Program
Three interdisciplinary sessions, including invited lectures (IL, 30 min each) and short talks (ST, 15 min each), will be held during the Lorentz Workshop. The purpose of each session is not to cover all aspects of brain mechanics and brain dynamics, but rather to highlight the importance of the interactions between these different processes.
- Interdisciplinary Session 1: The Mechanics of the Brain: This session will focus on the mechanics of the brain, adopting either the point of view of fluid, solid mechanics or fluid structure interactions.
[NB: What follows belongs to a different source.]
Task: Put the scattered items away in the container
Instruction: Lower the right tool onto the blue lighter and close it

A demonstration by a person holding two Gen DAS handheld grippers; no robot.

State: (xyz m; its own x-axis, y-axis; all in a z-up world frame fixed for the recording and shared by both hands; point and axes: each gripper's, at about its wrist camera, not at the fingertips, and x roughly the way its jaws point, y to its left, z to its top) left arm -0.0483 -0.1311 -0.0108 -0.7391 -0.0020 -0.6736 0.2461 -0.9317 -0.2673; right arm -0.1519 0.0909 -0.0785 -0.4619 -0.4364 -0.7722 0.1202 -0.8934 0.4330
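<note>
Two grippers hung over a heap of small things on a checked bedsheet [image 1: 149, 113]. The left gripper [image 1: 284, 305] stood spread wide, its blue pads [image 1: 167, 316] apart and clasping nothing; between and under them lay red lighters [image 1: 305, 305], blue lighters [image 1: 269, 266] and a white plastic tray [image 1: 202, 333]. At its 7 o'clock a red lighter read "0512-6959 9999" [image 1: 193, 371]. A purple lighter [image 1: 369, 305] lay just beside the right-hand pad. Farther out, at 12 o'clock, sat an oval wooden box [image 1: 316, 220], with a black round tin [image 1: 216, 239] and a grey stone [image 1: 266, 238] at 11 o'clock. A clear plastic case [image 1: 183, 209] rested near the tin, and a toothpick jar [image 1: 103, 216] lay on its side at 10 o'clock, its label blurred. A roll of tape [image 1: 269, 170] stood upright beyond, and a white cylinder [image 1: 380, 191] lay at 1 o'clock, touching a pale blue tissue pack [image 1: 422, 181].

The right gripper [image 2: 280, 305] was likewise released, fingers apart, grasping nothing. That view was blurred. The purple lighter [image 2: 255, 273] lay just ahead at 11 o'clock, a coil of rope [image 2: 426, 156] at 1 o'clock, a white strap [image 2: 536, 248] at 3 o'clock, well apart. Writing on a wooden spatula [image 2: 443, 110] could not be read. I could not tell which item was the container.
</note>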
The main topics addressed will include drivers of CSF/ISF flow (including perivascular and ciliated fluid motion in the ventricles), role in brain development and cortical folding, cardiac and respiration induced brain deformations, brain clearance pathways and underlying mechanisms, impact of toxic protein accumulation on the mechanical properties of the brain tissue, brain swelling and underlying mechanisms, quantitative imaging of brain mechanics at different scales.
- Interdisciplinary Session 2: Bridging Solid Mechanics and Brain Network Dynamics: This session will focus on the interactions between brain tissue and the neural networks at different scales. The main topics addressed will include neuronal mechanics at cell scale, relationships between neuronal mechanics (morphology) and neuronal dynamics (function), development of the neuronal networks, physical damage and its impact on function, relationship between the functional connectome and the geometric and physical organization of the structural connectome.
- Interdisciplinary session 3: Bridging Brain Network Dynamics and Fluid Mechanics: This session will focus on the interactions between flow and transport processes in the brain (oxygen nutrient delivery and metabolic waste removal) and neural networks. The main topics addressed will include metabolic limitations to neuronal network function, neurovascular coupling (including signaling pathways for communication between neurons and vessels and impact of behavioral state), and hemodynamically-based functional imaging (H2O15-PET, fMRI, functional ultrasound).